Su, nella bella Italia, sorge un lago di nome Benaco, ai piedi delle Alpi. La vasta zona compresa fra il Garda, la Val Camonica e le Alpi Pennine, è irrigata da mille rivi che finiscono nel Benaco. In mezzo a questi punti di delimitazione, vi è un luogo in cui il vescovo di Trento, Verona e Brescia potrebbe dare la benedizione qualora visitasse la zona.
Virgilio fornisce dettagli per la descrizione di quel sito geografico su cui sorgerà la città dei suoi natali. Nomina Peschiera che, ai tempi della “Commedia”, apparteneva agli Scaligeri di Verona ed aveva avuto fortificazioni di difesa contro bresciani e bergamaschi –per opera di Martino II-. L’acqua del Garda esce in emissario (il Mincio), finendo nel Po presso Governolo in provincia di Mantova. Da notare che troviamo tre endecasillabi tronchi (74, 76, 78), non molto usuali in Dante, ma che spezzano almeno col ritmo la nomenclatura e le perifrasi nominative un po’ lunghe. Insomma, prima di versarsi nel Po, il Mincio forma una palude (“lama”, equivalente di “lacca” già incontrato prima). La vergine solitaria (il poeta la definisce cruda, forse perché Stazio, nella Tebaide, dice che Manto libava col sangue delle sue vittime), passando di lì, per fuggire ogni consorzio umano, “vide terra, nel mezzo del pantano” (v. 83): un luogo spopolato. Lì “ristette con suoi servi a far le arti, / e visse, e vi lasciò suo corpo vano” (v. 86-87). La gente dei dintorni, trovando il posto naturalmente ben difeso grazie al pantano che lo cingeva, “Fer la città sovra quell’ossa morte; / e per colei che ‘l loco prima elesse,/ Mantua l’appellar senz’altra sorte” (v. 91-93). A questo punto, come detto prima, Virgilio, correggendo la sua stessa versione data nell’Eneide, dice a Dante “Però t’assenno che, se tu mai odi/ originar la mia terra altrimenti, / la verità nulla menzogna frodi” (v. 97-99, ove troviamo “t’assenno”, parola usata un’unica volta in tutto il poema, e chiamasi ‘apax’ o ‘hapax’).

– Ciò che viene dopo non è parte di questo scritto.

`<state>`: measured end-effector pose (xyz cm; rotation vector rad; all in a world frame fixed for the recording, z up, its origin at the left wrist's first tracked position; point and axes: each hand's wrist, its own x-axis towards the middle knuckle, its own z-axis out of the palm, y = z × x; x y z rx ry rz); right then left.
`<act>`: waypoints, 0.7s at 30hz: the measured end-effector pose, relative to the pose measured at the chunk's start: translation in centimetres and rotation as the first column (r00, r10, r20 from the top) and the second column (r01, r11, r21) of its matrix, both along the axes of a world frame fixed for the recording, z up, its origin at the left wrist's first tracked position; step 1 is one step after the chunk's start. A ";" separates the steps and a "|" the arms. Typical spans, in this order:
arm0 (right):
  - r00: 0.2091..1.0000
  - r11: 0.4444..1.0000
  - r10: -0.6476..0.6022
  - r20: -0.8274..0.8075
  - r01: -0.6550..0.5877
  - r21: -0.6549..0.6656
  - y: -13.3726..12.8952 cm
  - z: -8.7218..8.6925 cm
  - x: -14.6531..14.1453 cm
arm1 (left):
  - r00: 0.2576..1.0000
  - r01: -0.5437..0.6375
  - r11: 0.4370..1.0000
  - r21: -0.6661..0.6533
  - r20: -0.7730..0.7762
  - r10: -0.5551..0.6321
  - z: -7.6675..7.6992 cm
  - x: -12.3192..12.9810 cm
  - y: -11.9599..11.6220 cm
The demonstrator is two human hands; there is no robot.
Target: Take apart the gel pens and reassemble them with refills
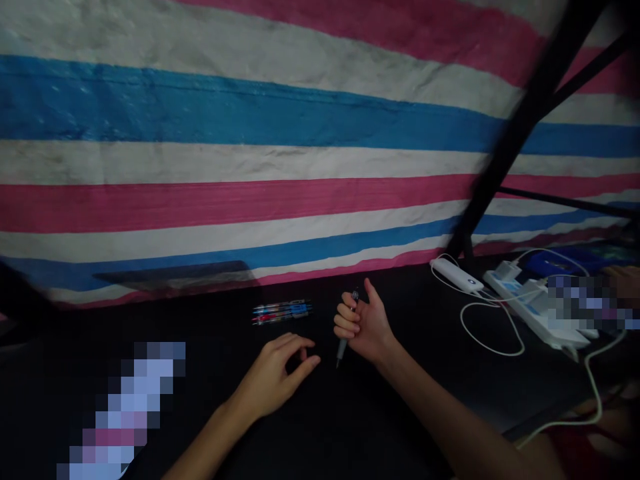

Altri peccatori di tale risma: Euripilo (“come canta il mio poema epico che tu conosci tutto”, loda Virgilio il suo allievo). Quest’altro così magro è Michele Scotto, ottimo astrologo, traduttore dall’arabo di alcuni testi di Aristotele e Avicenna. C’è, fra gli indovini, un maestro calzolaio, Asdente, contemporaneo di Dante. Ed ecco una forma di conclusione già trovata nei canti XI e XIV quale passaggio da un canto all’altro o come recupero dopo una pausa del cammino: “Ma vienne omai, ché già tiene ‘l confine/ d’amendue li emisperi e tocca l’onda/ sotto Sobilia Caino e le spine; / e già iernotte fu la luna tonda” (v. 124-127), che, tradotto, significa: “Andiamo via da qui, dato che la luna (Caino e le spine) è già al confine dei due emisferi e tramonta sotto Siviglia, e già ieri notte era piena…”; non sta nel giusto chi dimentica che il poeta non perde occasione per parlare da astronomo pure in Inferno. Forse il nucleo più difficile d’interpretazione di tutta la “Commedia” consiste nell’astronomia, cosa ben poco trattata da diversi e notissimi commentatori.
In questo canto troviamo un’altra ‘apax’: introcque” (v. 130, ultima parola), che è formata da ‘inter hoc’, vale a dire ‘frattanto’.
Per concludere: Virgilio indica a Dante alcuni indovini, i quali mostrano, con sfumature lampanti nella loro diversità, la consistenza – comune denominatore- del peccato: l’essersi contrapposti alla legge stabilita da Dio e dalla Natura.